[Recorded data]
* * *
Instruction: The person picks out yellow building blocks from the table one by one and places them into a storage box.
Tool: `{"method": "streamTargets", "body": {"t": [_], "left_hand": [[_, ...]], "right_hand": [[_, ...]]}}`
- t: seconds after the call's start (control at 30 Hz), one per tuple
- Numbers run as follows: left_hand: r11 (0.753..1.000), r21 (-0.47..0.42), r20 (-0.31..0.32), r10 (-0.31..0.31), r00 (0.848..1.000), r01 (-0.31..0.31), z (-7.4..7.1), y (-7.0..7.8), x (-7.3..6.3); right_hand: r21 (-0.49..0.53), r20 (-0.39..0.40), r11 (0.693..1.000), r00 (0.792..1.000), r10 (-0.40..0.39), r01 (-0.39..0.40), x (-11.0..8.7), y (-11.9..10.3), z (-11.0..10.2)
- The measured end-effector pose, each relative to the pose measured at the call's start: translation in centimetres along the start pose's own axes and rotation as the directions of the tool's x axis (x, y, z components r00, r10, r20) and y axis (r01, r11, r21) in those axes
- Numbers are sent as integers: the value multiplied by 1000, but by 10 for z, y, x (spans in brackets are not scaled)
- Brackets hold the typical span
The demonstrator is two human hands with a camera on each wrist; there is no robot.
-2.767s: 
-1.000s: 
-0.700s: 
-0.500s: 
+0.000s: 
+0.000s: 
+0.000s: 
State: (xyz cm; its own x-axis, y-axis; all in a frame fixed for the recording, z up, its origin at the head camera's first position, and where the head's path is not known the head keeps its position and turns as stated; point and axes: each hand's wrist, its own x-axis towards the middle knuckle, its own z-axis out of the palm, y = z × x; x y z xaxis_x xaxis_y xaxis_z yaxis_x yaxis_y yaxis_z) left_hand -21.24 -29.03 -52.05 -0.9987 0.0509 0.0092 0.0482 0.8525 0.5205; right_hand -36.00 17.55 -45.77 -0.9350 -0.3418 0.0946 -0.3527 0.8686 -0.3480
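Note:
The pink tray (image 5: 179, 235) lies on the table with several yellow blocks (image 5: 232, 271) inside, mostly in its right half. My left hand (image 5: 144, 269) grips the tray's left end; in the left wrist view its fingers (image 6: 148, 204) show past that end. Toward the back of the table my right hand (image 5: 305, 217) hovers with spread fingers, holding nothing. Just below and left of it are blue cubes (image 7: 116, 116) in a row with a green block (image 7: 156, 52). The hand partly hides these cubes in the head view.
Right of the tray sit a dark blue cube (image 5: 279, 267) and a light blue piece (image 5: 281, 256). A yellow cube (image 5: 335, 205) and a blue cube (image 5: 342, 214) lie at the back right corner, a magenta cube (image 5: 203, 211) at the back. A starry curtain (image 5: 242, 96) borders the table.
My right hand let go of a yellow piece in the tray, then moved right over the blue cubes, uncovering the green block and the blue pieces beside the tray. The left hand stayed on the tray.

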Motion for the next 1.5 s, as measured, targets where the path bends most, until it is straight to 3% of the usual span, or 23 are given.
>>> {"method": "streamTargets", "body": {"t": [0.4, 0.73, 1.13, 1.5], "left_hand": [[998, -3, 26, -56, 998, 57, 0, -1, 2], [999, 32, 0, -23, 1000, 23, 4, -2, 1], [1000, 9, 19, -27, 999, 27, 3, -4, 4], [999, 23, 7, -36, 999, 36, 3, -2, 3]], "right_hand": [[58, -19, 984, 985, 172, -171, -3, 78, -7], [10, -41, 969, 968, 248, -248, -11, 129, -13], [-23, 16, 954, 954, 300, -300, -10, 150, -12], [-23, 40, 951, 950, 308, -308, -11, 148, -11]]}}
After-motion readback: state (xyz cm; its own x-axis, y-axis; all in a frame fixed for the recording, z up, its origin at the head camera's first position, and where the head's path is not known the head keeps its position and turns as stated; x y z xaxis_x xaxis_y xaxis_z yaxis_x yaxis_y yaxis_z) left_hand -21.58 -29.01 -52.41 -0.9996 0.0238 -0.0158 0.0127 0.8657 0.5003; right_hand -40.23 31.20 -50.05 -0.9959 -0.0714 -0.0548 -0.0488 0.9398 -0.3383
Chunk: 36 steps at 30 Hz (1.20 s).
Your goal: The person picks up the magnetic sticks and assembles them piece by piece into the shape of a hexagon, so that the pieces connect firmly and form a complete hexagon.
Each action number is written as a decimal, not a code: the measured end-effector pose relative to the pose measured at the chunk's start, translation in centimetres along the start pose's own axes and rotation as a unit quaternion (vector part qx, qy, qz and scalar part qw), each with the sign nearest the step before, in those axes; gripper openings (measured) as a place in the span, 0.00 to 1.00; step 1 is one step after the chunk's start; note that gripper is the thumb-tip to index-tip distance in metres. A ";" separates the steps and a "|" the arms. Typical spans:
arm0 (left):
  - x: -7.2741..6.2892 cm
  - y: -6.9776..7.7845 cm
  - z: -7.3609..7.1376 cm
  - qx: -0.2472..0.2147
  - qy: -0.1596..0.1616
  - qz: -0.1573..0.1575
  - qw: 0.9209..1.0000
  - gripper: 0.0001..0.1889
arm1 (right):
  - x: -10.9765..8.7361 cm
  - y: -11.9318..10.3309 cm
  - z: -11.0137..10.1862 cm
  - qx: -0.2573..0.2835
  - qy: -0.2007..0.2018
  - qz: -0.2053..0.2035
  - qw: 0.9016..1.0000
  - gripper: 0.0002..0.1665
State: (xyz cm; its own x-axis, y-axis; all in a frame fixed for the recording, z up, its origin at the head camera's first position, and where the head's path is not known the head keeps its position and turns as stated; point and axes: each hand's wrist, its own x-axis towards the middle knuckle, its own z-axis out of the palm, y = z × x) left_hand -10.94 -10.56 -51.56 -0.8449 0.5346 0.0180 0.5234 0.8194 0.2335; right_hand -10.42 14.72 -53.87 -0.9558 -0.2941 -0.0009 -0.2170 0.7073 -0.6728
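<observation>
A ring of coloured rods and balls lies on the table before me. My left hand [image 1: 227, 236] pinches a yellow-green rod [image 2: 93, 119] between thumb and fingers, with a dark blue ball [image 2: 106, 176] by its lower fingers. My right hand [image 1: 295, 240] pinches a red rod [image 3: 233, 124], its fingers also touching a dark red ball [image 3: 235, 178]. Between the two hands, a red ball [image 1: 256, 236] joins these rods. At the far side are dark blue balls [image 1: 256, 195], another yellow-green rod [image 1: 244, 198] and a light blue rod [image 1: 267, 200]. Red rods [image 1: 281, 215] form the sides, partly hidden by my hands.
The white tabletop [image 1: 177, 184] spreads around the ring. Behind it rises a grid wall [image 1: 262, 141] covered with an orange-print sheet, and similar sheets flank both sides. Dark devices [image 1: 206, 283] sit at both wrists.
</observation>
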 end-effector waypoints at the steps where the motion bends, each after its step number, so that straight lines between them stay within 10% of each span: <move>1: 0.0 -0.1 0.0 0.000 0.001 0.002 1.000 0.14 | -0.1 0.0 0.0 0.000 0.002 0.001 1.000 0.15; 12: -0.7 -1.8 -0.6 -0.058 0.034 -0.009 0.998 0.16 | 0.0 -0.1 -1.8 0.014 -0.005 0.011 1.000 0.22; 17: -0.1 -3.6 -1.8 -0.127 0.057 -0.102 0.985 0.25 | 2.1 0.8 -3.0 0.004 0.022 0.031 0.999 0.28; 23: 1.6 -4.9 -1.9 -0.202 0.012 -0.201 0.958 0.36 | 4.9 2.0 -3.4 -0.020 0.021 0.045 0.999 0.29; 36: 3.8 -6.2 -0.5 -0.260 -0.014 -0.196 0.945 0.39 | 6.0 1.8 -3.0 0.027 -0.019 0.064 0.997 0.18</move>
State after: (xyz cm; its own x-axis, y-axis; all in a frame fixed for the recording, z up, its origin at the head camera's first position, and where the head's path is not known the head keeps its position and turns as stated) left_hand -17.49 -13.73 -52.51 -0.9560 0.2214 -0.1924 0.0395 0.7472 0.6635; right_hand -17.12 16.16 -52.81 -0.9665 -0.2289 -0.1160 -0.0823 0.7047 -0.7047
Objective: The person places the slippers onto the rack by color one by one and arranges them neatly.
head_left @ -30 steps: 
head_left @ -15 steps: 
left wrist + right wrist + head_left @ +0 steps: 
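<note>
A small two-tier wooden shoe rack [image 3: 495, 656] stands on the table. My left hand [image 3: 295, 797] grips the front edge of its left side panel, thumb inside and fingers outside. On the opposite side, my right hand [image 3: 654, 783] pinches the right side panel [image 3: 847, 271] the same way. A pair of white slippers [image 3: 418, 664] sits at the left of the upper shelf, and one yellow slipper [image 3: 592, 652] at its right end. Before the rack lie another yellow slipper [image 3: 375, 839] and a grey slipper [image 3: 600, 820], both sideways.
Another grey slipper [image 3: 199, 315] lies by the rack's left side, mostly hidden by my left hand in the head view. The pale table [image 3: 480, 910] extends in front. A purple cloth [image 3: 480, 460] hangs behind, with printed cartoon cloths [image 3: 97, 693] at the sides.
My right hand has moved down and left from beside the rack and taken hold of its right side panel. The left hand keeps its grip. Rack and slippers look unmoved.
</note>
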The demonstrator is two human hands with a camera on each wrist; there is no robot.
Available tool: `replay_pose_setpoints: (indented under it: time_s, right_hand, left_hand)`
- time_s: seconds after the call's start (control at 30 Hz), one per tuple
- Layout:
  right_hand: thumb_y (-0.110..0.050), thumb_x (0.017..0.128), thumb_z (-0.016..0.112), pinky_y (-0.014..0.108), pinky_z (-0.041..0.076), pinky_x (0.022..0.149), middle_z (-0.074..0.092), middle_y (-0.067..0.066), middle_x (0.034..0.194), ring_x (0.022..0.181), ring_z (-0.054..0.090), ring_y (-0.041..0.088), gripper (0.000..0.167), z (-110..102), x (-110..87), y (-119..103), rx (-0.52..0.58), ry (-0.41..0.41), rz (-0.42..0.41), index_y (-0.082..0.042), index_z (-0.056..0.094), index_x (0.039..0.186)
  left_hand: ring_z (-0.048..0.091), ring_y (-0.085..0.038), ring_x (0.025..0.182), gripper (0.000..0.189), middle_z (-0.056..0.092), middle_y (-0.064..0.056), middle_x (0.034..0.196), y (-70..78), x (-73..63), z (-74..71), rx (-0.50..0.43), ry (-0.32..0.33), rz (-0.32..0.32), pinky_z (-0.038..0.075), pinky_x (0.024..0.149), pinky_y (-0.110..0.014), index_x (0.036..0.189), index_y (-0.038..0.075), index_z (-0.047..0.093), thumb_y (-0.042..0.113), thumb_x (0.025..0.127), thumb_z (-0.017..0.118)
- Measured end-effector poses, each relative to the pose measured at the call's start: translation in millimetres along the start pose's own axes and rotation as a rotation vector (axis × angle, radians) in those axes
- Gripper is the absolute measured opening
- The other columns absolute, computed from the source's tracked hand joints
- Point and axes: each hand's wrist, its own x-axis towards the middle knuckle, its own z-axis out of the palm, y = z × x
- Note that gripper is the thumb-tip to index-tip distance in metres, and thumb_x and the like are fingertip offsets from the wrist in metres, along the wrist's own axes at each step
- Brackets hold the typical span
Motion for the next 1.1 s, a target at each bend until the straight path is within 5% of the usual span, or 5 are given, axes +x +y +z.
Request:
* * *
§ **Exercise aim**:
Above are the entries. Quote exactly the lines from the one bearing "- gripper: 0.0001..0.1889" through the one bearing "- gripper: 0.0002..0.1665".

§ **Problem solution**:
  - gripper: 0.0001..0.1889
arm1 (right):
  - x: -10.9765..8.7361 cm
  - y: -11.9318..10.3309 cm
  - z: -11.0137..10.1862 cm
  - qx: -0.2573..0.2835
  - qy: -0.2007..0.2018
  - qz: -0.2053..0.2035
  - qw: 0.9016..1.0000
  - gripper: 0.0002..0.1665

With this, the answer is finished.